There is considerable confusion observable in Shinto between Stages I. and II. and Stage III. We have seen that Motoöri identified Ama-terasu with the Sun. His pupil Hirata, on the other hand, says that the Sun-Goddess was born on earth, and was sent up to Heaven as "Ruler of the Sun." And while it is true that a sea may be directly called Kami, we have also a Sea-God, Toyotama-hiko, who is as clearly distinguished from the physical ocean as Neptune is. This fluctuation is common to all mythologies. Greek literature is full of examples of reverence paid at one time to natural objects and phenomena, and at another to deities which rule them. They adored Apollo as well as Helios. Muir, in the introduction to vol. v. of his 'Sanskrit Texts,' says:--"The same visible object was at different times regarded diversely as being either a portion of the inanimate universe, or an animated being and a cosmical power. Thus in the Vedic hymns, the sun, the sky, and the earth are severally considered, sometimes as natural objects governed by particular gods, and sometimes as themselves gods who generate and control other beings." Our own poets are not a whit disturbed by such inconsistencies. In 'Paradise Lost' the Sun is apostrophized in one place as the "God of this new world," while in another passage of the same poem we have a "Uriel, Regent of the Sun." Shakespeare, in the 'Tempest,' puts into the mouth of an anthropomorphic Iris the words:--
The Queen of the Sky, Whose watery arch and messenger am I.
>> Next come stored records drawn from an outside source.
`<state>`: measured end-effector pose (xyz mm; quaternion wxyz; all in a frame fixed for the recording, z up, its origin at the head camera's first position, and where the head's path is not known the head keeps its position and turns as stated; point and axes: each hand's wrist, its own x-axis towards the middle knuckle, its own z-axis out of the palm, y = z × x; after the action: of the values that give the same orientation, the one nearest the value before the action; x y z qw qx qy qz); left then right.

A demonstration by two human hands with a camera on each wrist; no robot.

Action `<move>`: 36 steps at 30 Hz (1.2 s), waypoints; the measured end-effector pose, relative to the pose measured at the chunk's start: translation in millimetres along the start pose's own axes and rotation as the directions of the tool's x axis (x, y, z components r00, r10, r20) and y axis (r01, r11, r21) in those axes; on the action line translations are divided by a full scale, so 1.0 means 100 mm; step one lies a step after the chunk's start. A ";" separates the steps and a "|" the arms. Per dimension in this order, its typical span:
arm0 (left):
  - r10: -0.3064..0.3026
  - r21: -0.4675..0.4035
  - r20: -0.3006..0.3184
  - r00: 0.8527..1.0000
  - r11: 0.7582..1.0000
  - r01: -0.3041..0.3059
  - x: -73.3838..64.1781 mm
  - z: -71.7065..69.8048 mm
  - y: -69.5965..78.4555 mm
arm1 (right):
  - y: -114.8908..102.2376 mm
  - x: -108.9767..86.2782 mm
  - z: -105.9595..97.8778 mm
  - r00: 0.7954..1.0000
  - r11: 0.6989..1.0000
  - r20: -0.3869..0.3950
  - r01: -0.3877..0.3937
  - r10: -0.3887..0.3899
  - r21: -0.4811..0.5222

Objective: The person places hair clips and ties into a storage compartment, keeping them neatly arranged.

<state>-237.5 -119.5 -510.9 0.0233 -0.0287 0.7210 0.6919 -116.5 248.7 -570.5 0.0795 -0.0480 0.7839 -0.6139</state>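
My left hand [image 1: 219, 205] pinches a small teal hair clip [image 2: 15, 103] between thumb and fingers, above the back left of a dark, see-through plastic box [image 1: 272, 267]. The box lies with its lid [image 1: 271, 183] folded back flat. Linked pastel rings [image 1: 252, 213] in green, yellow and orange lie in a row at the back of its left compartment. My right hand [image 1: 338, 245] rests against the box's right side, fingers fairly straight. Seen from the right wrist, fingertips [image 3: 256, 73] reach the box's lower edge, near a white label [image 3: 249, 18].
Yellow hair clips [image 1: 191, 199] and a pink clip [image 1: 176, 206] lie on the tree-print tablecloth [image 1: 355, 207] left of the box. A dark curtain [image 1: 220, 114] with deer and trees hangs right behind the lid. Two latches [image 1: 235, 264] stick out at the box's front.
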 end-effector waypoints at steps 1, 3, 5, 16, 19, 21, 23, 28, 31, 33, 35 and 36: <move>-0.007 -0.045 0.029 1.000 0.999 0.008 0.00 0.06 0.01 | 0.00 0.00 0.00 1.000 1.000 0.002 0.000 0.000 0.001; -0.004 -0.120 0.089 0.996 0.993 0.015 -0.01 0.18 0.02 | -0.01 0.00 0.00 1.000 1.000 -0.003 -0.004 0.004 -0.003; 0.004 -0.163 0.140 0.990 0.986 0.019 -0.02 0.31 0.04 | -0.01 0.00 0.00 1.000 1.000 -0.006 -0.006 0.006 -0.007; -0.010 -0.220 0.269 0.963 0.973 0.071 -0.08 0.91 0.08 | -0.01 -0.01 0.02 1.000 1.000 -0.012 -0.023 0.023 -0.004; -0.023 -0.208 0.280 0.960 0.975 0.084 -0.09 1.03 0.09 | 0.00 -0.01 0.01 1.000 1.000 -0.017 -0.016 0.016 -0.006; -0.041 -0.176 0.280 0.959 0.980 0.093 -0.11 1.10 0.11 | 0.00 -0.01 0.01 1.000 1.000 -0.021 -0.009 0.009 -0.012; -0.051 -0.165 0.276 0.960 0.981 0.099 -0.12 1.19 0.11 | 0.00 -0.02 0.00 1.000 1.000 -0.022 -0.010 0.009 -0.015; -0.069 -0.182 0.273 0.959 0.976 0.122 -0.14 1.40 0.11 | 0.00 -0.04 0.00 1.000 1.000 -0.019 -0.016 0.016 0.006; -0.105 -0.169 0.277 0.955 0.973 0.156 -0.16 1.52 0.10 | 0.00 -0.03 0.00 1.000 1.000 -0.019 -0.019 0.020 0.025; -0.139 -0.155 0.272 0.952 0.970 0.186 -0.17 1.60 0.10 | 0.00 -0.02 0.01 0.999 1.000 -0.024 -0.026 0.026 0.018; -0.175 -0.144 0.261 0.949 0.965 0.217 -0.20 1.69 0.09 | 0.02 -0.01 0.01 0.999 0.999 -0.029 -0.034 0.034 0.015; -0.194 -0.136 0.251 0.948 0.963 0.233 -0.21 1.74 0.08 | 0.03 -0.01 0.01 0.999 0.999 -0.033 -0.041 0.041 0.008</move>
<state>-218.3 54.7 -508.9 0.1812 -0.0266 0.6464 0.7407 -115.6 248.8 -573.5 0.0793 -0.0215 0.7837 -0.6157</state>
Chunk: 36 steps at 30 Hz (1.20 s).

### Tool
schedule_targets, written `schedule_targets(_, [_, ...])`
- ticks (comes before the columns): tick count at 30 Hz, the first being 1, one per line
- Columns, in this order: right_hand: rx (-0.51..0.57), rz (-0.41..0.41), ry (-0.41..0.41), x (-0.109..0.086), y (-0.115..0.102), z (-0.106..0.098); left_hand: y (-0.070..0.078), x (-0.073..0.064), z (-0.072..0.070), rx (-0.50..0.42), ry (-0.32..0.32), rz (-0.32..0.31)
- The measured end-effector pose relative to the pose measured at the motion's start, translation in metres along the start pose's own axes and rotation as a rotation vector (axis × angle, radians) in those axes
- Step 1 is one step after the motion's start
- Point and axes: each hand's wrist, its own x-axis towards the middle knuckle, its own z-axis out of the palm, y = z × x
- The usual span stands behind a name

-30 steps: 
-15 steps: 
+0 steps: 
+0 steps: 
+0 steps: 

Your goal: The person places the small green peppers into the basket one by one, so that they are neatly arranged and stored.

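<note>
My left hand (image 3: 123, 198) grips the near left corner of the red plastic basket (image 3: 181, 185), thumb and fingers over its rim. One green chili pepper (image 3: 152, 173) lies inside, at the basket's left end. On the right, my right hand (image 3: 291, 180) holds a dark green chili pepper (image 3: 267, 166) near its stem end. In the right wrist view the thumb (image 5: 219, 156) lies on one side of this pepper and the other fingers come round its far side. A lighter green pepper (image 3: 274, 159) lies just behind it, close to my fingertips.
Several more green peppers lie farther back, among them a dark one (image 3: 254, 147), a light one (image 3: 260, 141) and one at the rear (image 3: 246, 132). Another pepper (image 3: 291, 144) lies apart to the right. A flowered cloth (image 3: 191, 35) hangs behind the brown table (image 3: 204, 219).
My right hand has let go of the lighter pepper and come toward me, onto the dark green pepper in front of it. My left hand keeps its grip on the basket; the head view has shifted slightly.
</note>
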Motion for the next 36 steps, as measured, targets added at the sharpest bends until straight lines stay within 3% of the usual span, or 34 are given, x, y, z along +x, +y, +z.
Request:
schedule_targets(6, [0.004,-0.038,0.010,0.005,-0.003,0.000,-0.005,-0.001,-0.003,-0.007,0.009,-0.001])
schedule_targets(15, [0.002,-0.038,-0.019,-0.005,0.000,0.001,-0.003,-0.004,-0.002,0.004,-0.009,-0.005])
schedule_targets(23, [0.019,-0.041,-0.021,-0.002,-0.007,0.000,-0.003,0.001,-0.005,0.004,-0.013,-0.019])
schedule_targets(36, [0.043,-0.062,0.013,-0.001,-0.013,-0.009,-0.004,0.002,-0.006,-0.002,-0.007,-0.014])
Spiritism.--We now come to Stage IV., or spiritism. The great and obvious difficulties connected with the anthropomorphic conception of deity, even in the modified form of a belief in corporeal beings detached from natural phenomena, led to spiritism, which may be defined as a partial or complete negation of the material properties of the Gods. Spiritism is therefore far from being a "primitive" religious development, as is so often supposed. "Primitive man," it has been said, "thinks that the world is pervaded by spiritual forces." I would rather describe his mental attitude as a piecemeal conception of the universe as alive, just as he looks on his fellow man as alive without analyzing him into the two distinct entities of body and soul. A dog knows quite well the difference between alive and dead; but the distinction between body and soul is far beyond his intellectual capacity.